Pourtant, j'ai vécu l'Enfer.

On sort en silence de la Gendarmerie, dès qu'on arrive dans le véhicule, un assaut de questions bombarde mes pauvres oreilles.

— Alors il t'a dit quoi ? demande Sarah, curieuse.

— T'en sais plus sur tes parents ? dit Aiden, sans gêne.

— Mais laissez la tranquille ! C'est pas en la brusquant qu'elle va vous répondre ! intervient Jeanne, dans sa grande sagesse.

— J'ai fait comme on a dit. J'ai pas parlé de Julian, il a rien remarqué et... Je sais mon nom...

— Ton nom de famille ? interroge Naël, plutôt inquiet.

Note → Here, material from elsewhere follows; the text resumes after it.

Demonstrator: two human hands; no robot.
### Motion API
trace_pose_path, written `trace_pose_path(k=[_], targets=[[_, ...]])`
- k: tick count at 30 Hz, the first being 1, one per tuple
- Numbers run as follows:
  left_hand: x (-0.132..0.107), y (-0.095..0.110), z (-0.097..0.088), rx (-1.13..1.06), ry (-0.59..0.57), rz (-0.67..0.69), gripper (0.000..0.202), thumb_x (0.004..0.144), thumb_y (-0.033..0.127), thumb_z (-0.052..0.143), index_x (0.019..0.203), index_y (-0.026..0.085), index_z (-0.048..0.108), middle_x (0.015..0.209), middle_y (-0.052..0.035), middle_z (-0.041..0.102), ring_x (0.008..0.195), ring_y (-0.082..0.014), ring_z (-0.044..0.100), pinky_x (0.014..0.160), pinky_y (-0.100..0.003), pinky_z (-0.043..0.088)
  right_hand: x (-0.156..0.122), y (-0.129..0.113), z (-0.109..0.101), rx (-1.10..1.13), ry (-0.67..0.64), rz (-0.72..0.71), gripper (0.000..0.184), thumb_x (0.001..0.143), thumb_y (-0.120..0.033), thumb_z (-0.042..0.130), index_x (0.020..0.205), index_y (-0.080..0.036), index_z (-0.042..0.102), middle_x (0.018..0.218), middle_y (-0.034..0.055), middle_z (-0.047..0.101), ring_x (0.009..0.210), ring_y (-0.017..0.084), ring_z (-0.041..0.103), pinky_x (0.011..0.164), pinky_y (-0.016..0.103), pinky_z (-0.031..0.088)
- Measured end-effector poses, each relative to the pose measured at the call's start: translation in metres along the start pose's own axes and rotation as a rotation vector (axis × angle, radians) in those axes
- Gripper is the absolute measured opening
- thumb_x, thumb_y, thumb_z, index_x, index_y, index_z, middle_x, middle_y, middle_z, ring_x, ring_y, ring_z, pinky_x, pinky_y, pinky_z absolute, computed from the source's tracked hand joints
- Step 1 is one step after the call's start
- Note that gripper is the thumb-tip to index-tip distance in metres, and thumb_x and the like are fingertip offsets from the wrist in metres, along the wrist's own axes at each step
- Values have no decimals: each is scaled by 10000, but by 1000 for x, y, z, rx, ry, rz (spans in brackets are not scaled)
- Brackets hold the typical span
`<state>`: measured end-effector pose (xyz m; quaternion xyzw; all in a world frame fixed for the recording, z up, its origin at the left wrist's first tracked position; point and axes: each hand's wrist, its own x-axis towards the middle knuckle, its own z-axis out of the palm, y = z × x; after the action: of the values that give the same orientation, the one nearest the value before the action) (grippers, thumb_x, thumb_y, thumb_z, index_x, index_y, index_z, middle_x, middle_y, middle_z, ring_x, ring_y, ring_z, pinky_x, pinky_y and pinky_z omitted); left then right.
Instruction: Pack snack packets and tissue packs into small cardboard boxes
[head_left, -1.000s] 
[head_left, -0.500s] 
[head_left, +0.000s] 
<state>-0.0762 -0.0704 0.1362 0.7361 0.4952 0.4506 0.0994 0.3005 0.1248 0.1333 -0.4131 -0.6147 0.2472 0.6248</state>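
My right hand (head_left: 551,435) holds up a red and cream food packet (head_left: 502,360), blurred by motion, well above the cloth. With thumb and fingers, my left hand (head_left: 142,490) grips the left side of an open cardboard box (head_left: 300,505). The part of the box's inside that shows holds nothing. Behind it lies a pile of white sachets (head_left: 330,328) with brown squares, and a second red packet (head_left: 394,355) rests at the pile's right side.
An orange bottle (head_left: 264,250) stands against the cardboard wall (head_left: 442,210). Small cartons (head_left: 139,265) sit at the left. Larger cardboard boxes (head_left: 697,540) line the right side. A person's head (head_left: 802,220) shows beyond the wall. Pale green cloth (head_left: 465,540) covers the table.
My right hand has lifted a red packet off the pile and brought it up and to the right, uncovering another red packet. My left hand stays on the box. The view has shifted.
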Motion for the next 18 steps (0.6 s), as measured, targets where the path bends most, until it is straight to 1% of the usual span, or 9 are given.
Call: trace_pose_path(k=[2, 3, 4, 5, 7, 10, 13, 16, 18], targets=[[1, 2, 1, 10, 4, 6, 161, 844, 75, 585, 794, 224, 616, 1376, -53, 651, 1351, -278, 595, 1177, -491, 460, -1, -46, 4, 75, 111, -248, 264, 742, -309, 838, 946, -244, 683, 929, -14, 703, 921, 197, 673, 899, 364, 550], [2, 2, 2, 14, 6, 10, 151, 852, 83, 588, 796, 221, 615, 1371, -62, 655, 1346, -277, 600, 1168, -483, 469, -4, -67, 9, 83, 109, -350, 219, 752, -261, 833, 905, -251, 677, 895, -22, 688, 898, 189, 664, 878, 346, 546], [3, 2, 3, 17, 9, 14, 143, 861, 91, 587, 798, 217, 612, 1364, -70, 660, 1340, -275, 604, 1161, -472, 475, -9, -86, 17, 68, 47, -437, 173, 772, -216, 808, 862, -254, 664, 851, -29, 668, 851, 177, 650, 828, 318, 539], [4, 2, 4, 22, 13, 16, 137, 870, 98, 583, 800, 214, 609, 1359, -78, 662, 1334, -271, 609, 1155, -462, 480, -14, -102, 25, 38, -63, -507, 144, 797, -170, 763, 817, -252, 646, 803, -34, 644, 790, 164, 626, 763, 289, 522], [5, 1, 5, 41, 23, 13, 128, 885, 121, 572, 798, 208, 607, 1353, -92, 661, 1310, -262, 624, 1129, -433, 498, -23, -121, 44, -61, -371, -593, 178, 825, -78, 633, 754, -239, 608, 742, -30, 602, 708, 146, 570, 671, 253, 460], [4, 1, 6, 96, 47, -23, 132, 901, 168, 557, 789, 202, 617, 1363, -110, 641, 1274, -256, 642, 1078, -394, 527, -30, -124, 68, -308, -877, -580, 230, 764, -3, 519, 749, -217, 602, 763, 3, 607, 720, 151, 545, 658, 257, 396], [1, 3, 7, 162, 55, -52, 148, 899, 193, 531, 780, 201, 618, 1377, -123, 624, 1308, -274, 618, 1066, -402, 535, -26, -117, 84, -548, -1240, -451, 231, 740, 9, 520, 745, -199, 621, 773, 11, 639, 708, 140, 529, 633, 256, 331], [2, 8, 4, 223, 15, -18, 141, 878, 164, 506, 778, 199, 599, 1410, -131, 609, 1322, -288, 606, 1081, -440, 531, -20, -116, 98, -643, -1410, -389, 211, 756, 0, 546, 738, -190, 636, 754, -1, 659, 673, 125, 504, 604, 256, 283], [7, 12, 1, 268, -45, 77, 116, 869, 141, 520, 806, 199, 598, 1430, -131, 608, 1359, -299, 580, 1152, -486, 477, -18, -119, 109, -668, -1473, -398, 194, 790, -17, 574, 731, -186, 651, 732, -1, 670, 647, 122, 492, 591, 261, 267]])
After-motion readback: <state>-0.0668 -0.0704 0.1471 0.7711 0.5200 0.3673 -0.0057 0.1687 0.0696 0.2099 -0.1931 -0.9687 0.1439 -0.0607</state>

— Oui, Eileen David... Mes parents... Ils sont morts depuis longtemps... L'officier Hoffmann m'a donné tous les papiers les concernant.

— On est désolé pour toi... ajoute Sarah, attristée.

— C'est rien.

On ne s'habitue pas aux mauvaises nouvelles, aux pertes. Pourtant j'ai l'impression d'avoir moins mal. Certes ça me met un sacré coup au moral mais... Moins que je ne l'aurais cru. Peut-être que par rapport à tout ce que j'ai vécu, c'est anodin, je ne les ai jamais connus de toute façon.

Il faut que je garde mes objectifs en tête. Combattre ma phobie et acquérir ma liberté grâce à l'adoption. Au moins je serai une Française à part entière, on ne pourra plus me contrôler en me faisant peur. Je sais dorénavant que le monde extérieur n'a pas que des points négatifs.